The second way insurers have
gained access to what has traditionally been private information
is by co-opting therapists to help gather that information.
Nearly all managed care provider contracts include a requirement
that the health care provider will provide information for a
variety of purposes upon the request of the insurer. When
clinicians sign such an agreement, they become legally obligated
to produce records, even without the patient's consent and
despite the restraints called for in their professional ethics
codes.
We must acknowledge that we
clinicians who listen, take notes, and report to the insurance
industry the patient's private communications, are willing
participants in this unethical and counter-therapeutic
practice. All of our professional ethics codes acclaim the
centrality of confidentiality, but we skate out far too glibly
from our moral and ethical obligations by hiding behind the
"informed consent" escape clause. Our patients are being raped
of their privacy and the opportunity for a therapeutic process
built on a covenant of trust, and we participate in that rape.
Insurance companies have
become much more directive with health care providers, sometimes
dictating what questions patients are to be asked, along with a
requirement to document the patient's responses. A physician
practicing adolescent medicine has reported that as a part of
"well visits" he is instructed to ask and document questions
such as, "Do you have sex? Do you masturbate? How are your
relationships with your parents, friends? Have you ever been
pregnant? Have you had an abortions" This information becomes a
part of the adolescent's medical records and then belongs to his
or her parents' insurance company and will likely be made
available to a national data bank.
The privacy of personal
medical information has in the past been protected primarily
through state and common law, and through the threat of
litigation against health care providers who do not meet their
ethical and fiduciary responsibilities to their patients.
Insurance and managed care companies and self-insured employers
are not regulated by such laws, are not constrained by any
ethics codes, and offer only a contractual relationship rather
than a fiduciary responsibility to their subscribers or
employees. Only 34 states have confidentiality laws that
protect an individual's personal health care information. Under
current federal law, an individual has more protection of their
video rental records than they do their health care information.
A quotation from Benjamin Franklin seems appropriate here:
Three may keep a secret, if two of them are dead.
The United States Congress has been a quiet participant in the
erosion of patient confidentiality.
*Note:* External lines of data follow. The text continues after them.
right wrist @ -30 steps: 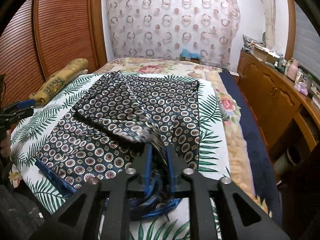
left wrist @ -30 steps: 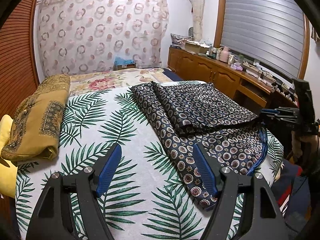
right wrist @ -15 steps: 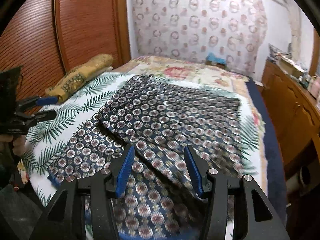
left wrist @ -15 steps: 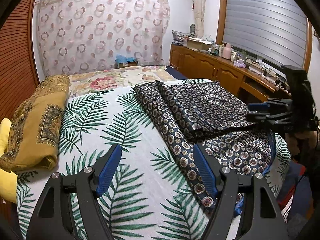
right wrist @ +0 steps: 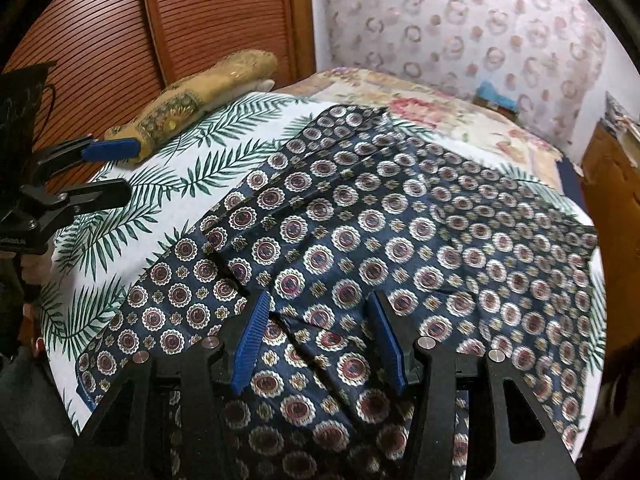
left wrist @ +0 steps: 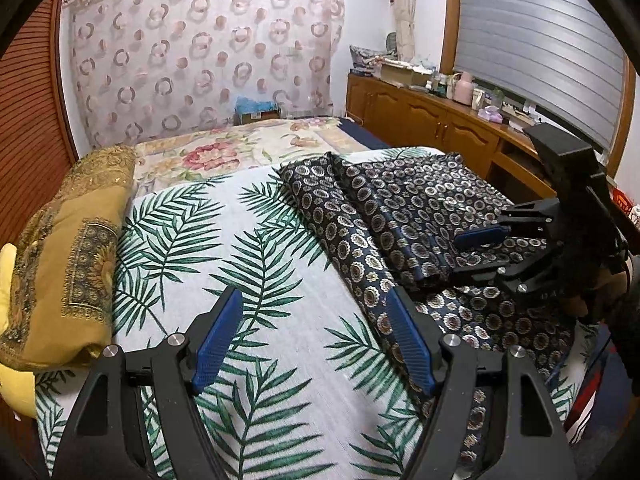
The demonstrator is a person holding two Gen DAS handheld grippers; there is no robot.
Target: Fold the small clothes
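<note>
On the leaf-print sheet [left wrist: 248, 240] lies a folded patterned cloth [right wrist: 400, 240]. Right gripper [right wrist: 320, 320] hovers over it, jaws parted, gripping nothing. Left gripper [left wrist: 316, 332] stands wide apart, empty.

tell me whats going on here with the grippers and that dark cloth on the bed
A person holds a gripper in each hand over a bed, folding a navy patterned cloth that lies partly folded on the palm-leaf sheet. The right gripper hovers open over the cloth, gripping nothing. The left gripper is open at the cloth's near edge. A folded mustard cloth lies aside.
</note>
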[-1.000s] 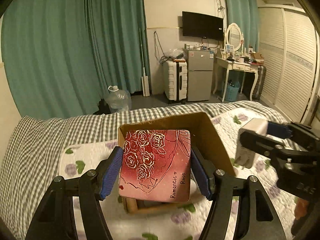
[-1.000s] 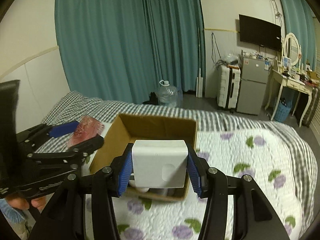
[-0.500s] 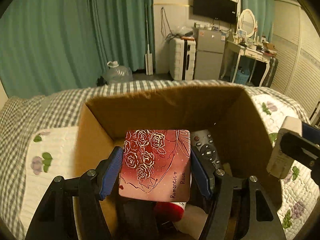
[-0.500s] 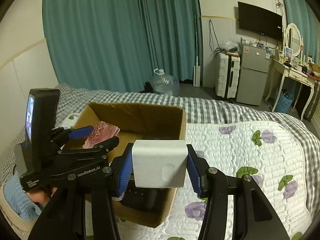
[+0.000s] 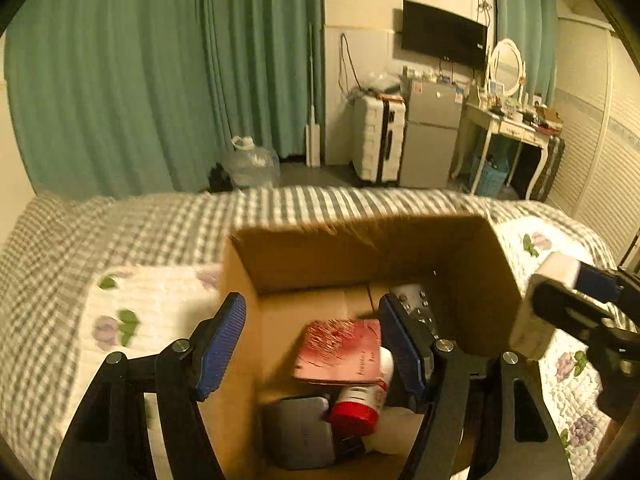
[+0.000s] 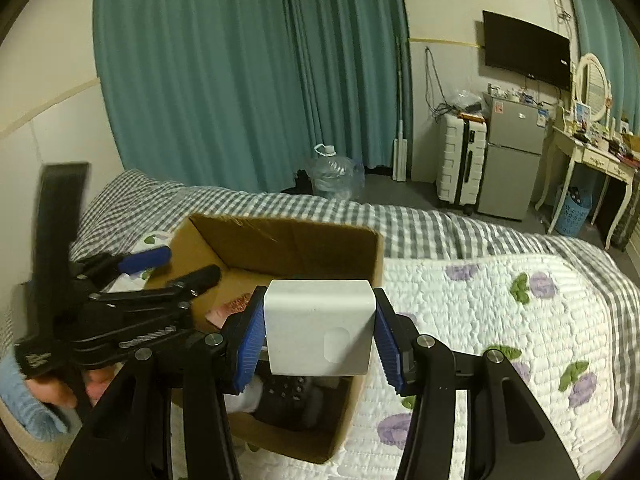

In the past few years,
legislators have proposed and considered a variety of health
care bills that have redefined the term "confidentiality." All
of the health care reform legislation introduced at the federal
level has included a plan for the expansion of the "circle of
confidentiality." All of this legislation required the creation
of a National Health Care Data Bank and mandated the reporting
of every clinical encounter. The proposed legislation has
stipulated that healthcare providers were to be fined for each
patient encounter that is not reported. Federal legislation is
moving more in the direction of abandoning confidentiality
altogether. They now define the confidentiality circle to
include a large number of "authorized users" and/or "trustees."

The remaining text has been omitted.